Today I have an update for you from a previous millionaire interview.
I’m letting three years pass from the initial interviews to the updates, so if you’ve been interviewed, I’ll be in touch. 😉
This update was submitted in September.
It’s a fun one since it’s from a personal friend of mine, Jim from Route to Retire.
He’s a pretty good guy, but he is from Cleveland…and since I lived in Pittsburgh (and met my wife there) I can’t get over that. But we do have Baker Mayfield in common (I lived in OK a couple years) so maybe we are ok. LOL.
As usual, my questions are in bold italics and their responses follow…
How old are you?
I’m 46 and my wife is 43.
We’ve been together for over 20 years and celebrated our 15th anniversary earlier this year.
Do you have kids?
We have an 11-year-old daughter named Faith. She’s awesome. She’s smart, funny, witty, creative, kind, mature, and persistent.
Yeah, I know – I’m pretty biased, but I don’t care… I love this kid!
What area of the country do you live in (and urban or rural)?
We moved to Panama in 2019 and live in a small town in the mountains called Boquete. It’s a beautiful place and the people are wonderful. The 75-degree temps every day don’t hurt either!
It’s been a wonderful adventure, but we’re moving back to Ohio in the spring of 2022. We love Boquete, but it’s more of an older community of ex-pats and we want to get Faith around other kids some more (though she does have a wonderful friend here). Lisa and Faith tend to get homesick a lot as well so it’s time to end this adventure and move on to a new one.
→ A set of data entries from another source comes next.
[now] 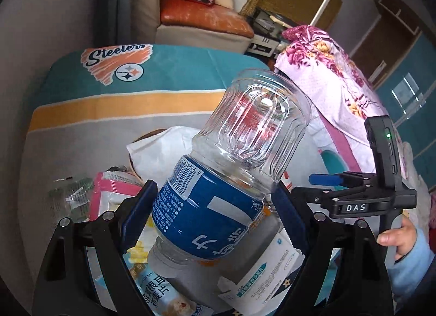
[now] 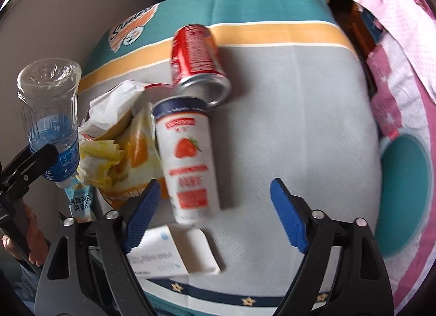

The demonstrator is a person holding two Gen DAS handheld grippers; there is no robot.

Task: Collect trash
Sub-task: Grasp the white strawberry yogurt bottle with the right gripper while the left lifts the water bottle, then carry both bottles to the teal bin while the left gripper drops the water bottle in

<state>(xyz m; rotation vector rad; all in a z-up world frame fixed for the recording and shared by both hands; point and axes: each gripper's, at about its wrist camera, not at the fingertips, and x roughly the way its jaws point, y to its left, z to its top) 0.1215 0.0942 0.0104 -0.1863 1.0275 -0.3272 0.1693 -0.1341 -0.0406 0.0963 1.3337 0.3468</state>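
Left gripper (image 1: 215, 212) clamps the water bottle (image 1: 231, 158); right gripper (image 2: 215, 215) gapes empty; strawberry can (image 2: 190, 158) at twelve o'clock, red can (image 2: 196, 57), wrappers (image 2: 117, 136) remain.

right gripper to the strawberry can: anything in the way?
Nothing visible. The right gripper is open and empty, and the strawberry can lies just beyond its left pad on the cloth, top side clear. The red can lies beyond it.

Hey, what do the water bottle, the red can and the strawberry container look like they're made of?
Water bottle: clear, thin, glossy plastic, going by its see-through ribbed walls and wrapped blue label. Red can: likely aluminium, with a bare, shiny silver end and a printed red body. Strawberry container: white, smooth, printed; plastic or coated card, the blur leaves it open.
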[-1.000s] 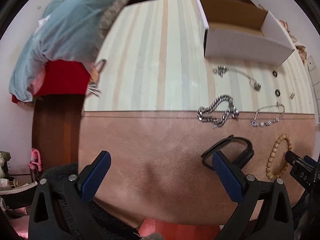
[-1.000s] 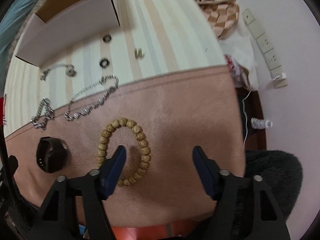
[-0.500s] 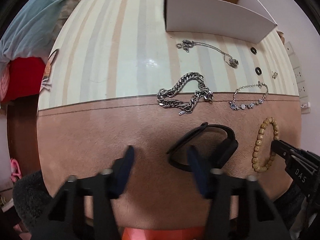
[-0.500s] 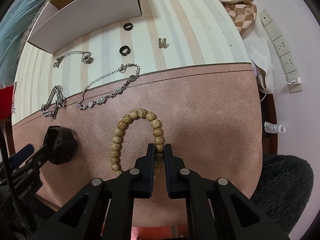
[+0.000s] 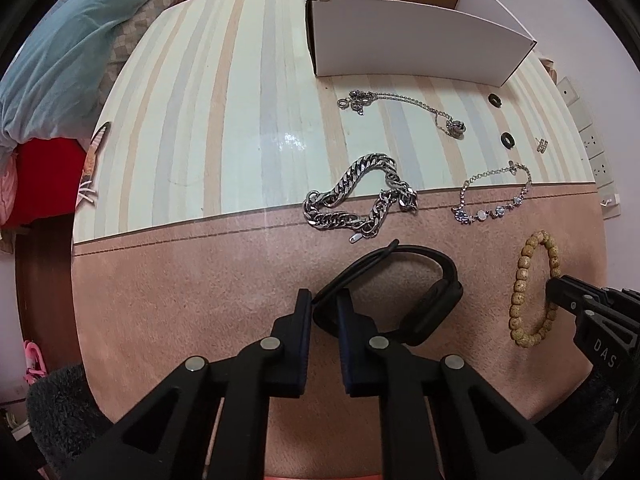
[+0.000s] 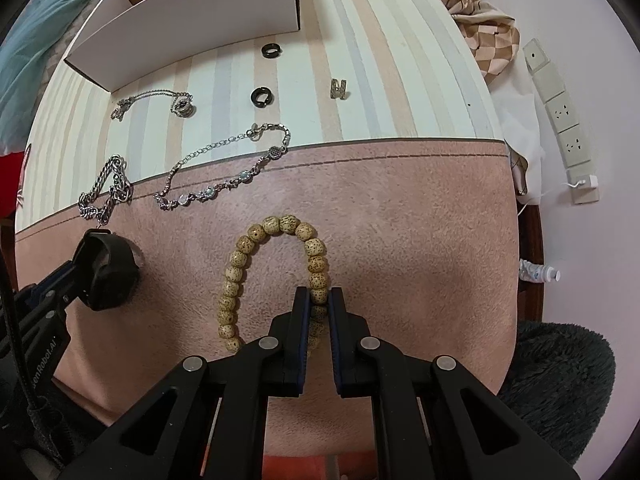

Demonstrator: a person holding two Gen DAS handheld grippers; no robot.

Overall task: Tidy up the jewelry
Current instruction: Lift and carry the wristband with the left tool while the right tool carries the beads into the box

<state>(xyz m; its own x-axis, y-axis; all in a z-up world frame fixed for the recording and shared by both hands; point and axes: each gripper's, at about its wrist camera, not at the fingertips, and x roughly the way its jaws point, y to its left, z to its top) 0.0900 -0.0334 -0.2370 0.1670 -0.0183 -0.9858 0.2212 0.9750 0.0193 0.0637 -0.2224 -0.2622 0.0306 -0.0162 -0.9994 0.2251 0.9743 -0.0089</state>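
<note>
Both my claws point down at the counter (image 5: 180,312): left claw (image 5: 323,307) just closed on the black watch (image 5: 404,292) strap, right claw (image 6: 319,300) clamps the bead bracelet (image 6: 276,256).

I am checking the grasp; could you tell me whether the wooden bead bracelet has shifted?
No: the wooden bead bracelet lies where it did below the crystal bracelet.

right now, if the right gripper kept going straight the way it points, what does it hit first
The right gripper points down at the table and is already shut on the wooden bead bracelet. Going on, it would likely press those beads straight into the pink mat; nothing else seems to lie in that line.
</note>
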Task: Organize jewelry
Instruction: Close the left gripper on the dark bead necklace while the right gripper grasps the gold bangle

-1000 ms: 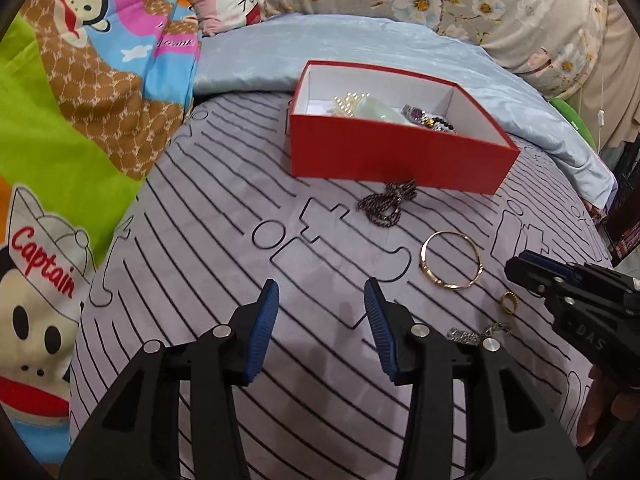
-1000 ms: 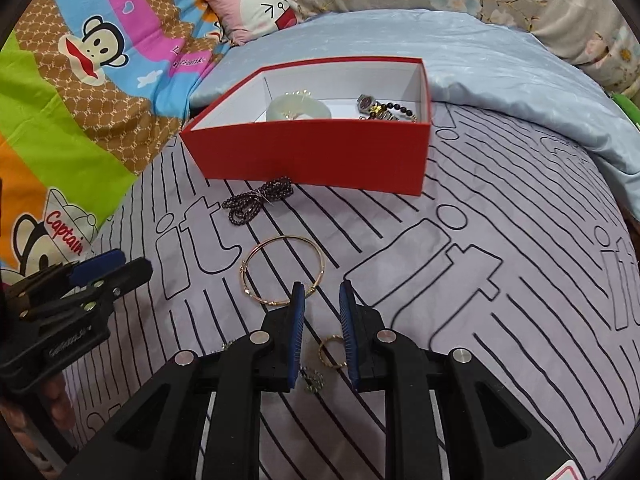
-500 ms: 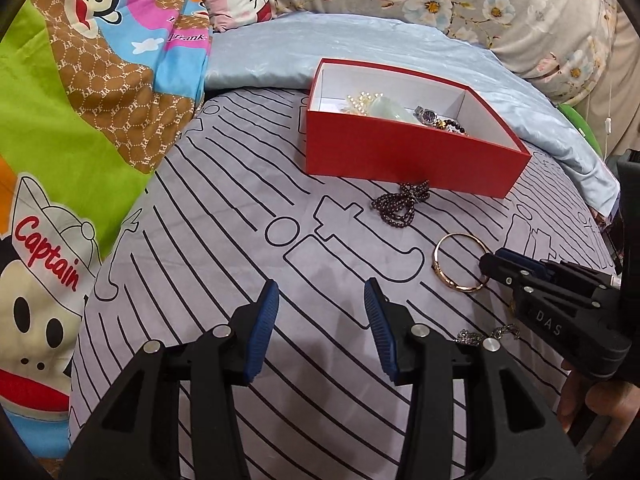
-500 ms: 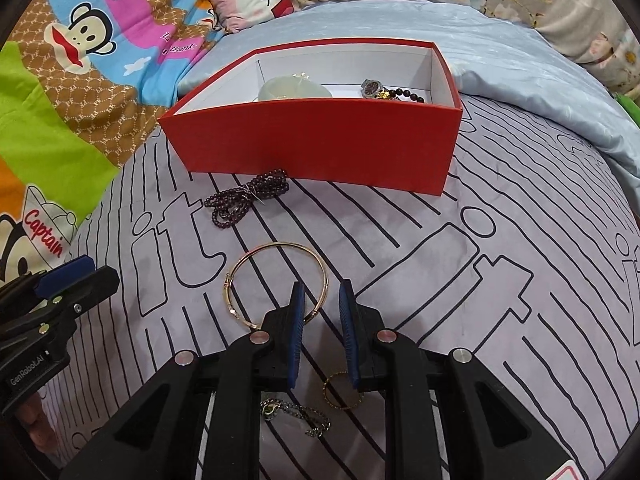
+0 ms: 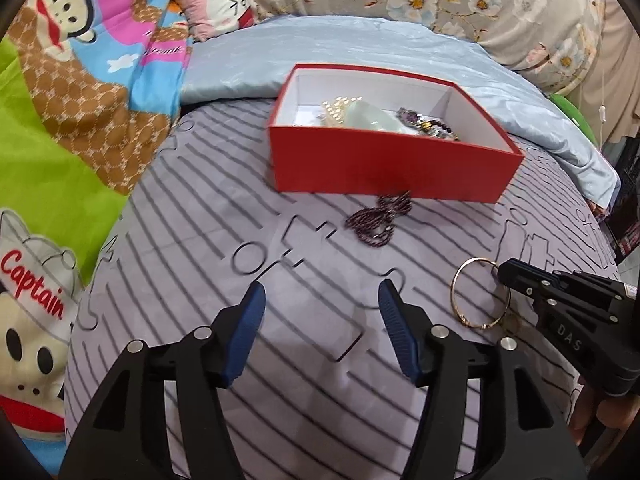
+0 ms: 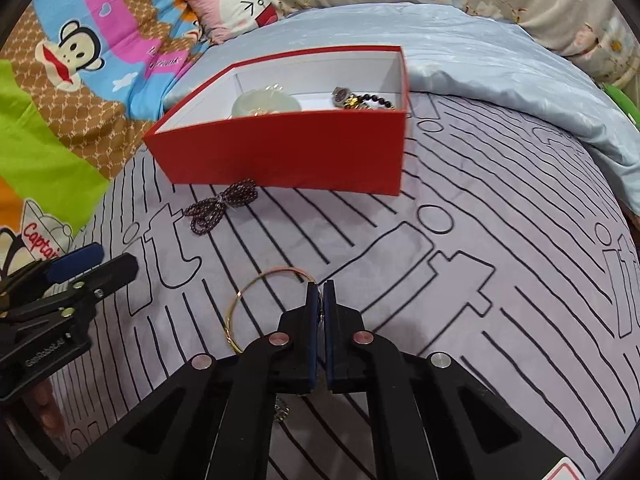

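A gold bangle (image 6: 244,300) lies on the striped purple bedspread; it also shows in the left wrist view (image 5: 460,296). My right gripper (image 6: 319,286) is shut on the bangle's right rim; it shows from the side in the left wrist view (image 5: 505,270). My left gripper (image 5: 320,304) is open and empty above bare bedspread, left of the bangle. A red box (image 6: 288,148), white inside, holds a pale jade bangle (image 6: 266,102), pearls and a dark bead bracelet (image 6: 368,100). A dark beaded necklace (image 6: 222,206) lies bunched in front of the box.
A small chain piece (image 6: 282,408) lies under my right gripper's body. A light blue pillow (image 6: 500,64) lies behind the box. Cartoon blankets (image 5: 80,120) cover the left side. The bed's edge falls off at the far right (image 5: 616,216).
My right gripper moved forward over the ring and chain and closed on the gold bangle's rim. My left gripper shifted slightly and stayed open.
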Demonstrator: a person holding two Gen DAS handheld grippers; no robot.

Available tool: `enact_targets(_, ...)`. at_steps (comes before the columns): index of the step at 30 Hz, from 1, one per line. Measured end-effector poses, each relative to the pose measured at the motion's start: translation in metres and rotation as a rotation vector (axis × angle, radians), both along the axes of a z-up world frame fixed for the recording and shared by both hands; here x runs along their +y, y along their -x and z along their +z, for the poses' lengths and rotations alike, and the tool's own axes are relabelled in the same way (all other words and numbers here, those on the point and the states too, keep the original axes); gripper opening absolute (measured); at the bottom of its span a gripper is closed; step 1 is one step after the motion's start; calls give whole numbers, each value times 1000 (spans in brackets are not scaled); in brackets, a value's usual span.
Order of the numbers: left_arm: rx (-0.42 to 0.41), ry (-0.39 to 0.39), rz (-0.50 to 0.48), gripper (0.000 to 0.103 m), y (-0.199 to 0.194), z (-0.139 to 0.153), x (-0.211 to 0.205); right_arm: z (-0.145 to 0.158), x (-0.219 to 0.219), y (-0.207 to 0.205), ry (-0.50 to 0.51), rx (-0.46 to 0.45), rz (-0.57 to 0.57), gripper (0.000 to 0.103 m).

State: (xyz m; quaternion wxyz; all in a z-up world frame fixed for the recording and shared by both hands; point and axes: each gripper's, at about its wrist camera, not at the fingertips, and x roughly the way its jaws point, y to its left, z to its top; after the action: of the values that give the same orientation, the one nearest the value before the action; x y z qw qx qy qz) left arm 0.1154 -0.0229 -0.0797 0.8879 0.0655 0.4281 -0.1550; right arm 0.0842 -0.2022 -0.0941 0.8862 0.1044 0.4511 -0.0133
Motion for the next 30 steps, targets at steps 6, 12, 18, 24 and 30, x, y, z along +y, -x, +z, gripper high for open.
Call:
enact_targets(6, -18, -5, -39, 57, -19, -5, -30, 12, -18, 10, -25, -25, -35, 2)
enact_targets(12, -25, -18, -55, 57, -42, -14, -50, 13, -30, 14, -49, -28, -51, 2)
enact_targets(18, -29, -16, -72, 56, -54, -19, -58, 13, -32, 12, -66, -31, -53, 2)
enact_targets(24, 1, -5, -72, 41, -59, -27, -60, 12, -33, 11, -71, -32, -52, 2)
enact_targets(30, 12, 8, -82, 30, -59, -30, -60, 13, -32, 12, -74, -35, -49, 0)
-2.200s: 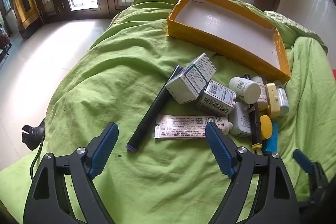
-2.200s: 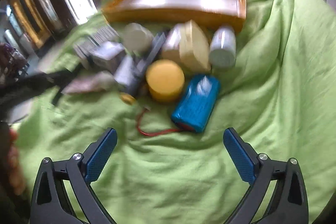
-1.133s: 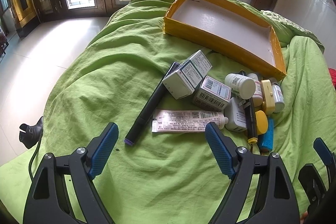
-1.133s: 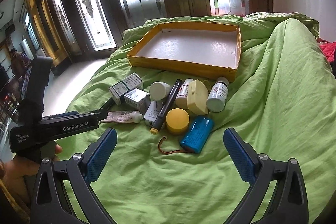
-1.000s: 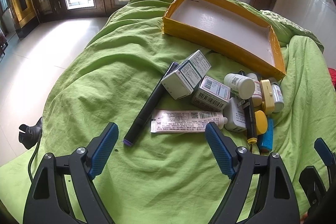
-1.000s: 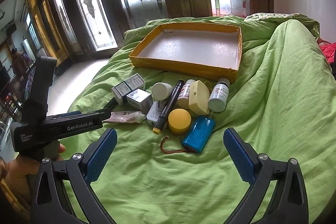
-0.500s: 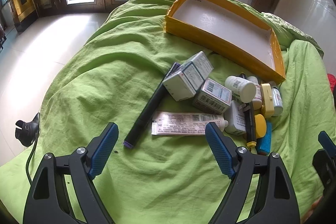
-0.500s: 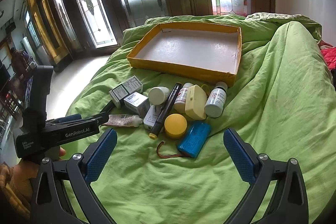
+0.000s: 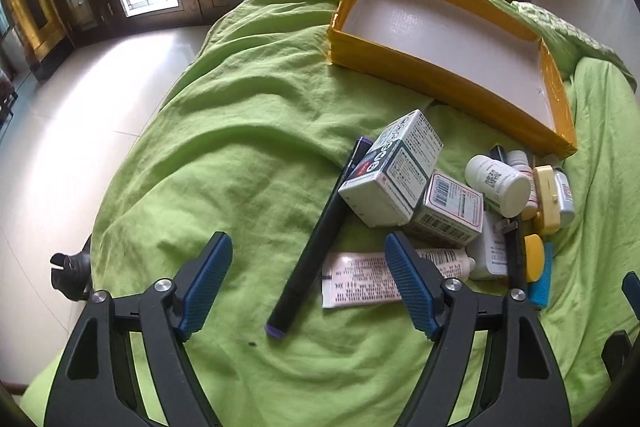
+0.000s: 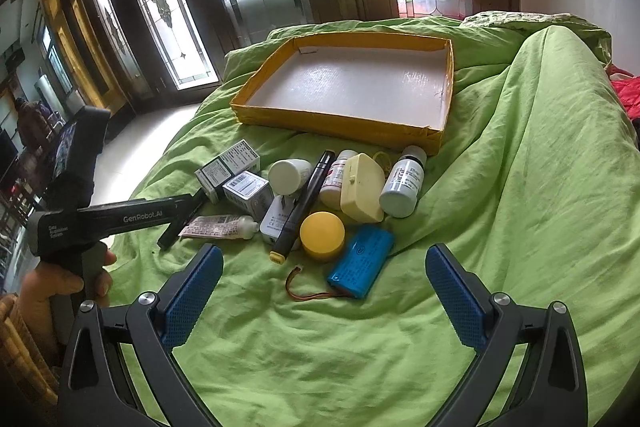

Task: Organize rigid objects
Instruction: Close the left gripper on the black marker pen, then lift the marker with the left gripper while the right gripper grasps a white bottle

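A pile of rigid items lies on the green bedspread: a black marker, a white tube, two medicine boxes, a white bottle, a yellow round tin and a blue battery pack. Behind them sits an empty yellow tray. My left gripper hovers over the marker's lower end with its jaws closing; the marker shows between them, untouched by the pads. My right gripper stands open just short of the battery pack, holding nothing.
A cream case and a grey-capped bottle lie near the tray's front wall. A hand grips the left tool's handle at the left. The bed's edge drops to a pale tiled floor on the left; glass doors stand behind.
The left gripper has come nearer to the marker and tube, which now look larger, and its fingers stand slightly closer together. The right view is almost unchanged.
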A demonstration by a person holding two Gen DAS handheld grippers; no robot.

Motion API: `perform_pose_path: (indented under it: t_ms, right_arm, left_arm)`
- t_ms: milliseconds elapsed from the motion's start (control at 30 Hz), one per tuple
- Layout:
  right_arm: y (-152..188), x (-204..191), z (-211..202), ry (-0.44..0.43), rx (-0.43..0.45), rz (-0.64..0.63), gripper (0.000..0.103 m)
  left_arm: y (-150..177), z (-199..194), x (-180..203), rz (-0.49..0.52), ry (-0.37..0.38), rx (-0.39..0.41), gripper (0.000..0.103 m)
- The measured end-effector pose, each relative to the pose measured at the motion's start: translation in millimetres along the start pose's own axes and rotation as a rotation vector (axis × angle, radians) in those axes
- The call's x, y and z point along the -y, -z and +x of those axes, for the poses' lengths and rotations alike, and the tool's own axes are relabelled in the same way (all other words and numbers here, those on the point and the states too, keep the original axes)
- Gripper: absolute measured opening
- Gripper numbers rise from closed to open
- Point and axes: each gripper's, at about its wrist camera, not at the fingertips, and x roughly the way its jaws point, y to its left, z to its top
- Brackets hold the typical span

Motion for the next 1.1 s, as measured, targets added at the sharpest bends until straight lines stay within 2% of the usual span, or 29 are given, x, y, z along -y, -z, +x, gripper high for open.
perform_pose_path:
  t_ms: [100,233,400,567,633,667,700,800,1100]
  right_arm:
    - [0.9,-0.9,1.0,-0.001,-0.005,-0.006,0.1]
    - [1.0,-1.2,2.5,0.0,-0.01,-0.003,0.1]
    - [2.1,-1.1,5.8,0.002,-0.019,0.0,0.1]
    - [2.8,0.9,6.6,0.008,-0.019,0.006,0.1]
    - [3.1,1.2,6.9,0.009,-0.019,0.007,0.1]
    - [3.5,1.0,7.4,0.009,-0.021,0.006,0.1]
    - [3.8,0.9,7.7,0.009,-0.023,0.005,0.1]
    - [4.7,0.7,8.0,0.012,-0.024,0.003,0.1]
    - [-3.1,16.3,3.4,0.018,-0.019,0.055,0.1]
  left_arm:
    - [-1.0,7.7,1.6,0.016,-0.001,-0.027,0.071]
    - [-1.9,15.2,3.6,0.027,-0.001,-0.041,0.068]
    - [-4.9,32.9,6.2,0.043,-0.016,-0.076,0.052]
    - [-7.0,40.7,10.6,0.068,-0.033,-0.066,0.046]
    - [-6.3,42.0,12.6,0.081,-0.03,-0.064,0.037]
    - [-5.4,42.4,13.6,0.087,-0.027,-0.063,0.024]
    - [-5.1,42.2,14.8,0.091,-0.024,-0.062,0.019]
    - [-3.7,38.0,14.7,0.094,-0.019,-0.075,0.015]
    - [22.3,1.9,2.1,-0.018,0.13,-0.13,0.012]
Plus, the Browns are doing much better and have given us a reason to move back.
I wouldn’t trade our time living in Panama for the world. It’s been a wonderful opportunity for all of us.
What was your original Millionaire Interview on ESI Money?
I was Millionaire Interview 78.
I don’t like that I wasn’t #1, but ESI started this series before we hit the double comma club…maybe he can rename ours to “1b” or something to make me feel better.
Is there anything else we should know about you?
I’m ESI’s favorite person in the whole world. For some reason, he loves me to death and considers me his BFF. Hopefully, he doesn’t try to deny that in all his commentary he likes to throw into guest posts!
We also got to star in a House Hunters International episode with our move to Panama. It made for some long days of filming but it was a blast to do. Truly an awesome experience.
Other than that, I’m just a guy trying the make the most of each day. Spending more time with my daughter before she grew too old was my motivation for early retirement. And I made that happen shortly after my first ESI interview.
What is your current net worth and how is that different than your original interview?
Our net worth has been floating somewhere between $1.6 and $1.7 million lately. It was around $1.2 million at the time of the original interview.
We’ve been retired and drawing from our portfolio as well for almost 3 years now so no complaints there!
And yes, I know that the market could tank at any time, but I’ve been lucky to have a strong market by my side during retirement thus far. The sequence of returns risk is always a concern in my head even though we built in some protections with a bucket strategy.
What happened along the way to make these changes?
I’d like to say that I’m just a financial genius, but yeah, not so much. We all know how the market’s been on a tear for more than the past decade and our portfolio growth is mostly due to that.
As I got a lot smarter along the way, I moved us to be about 70% in stocks which is almost entirely in a total stock market index fund (VTI). The low cost of the fund, along with the strong market has really been the catalyst for the growth we’ve seen.
We also sold our last rental property (a duplex) earlier this year. With the prices of real estate being insanely hot, this was a no-brainer. We sold it for about 50% more than we bought it for just 5 years earlier. That didn’t hurt our net worth either.
What are you currently doing to maintain/grow your net worth?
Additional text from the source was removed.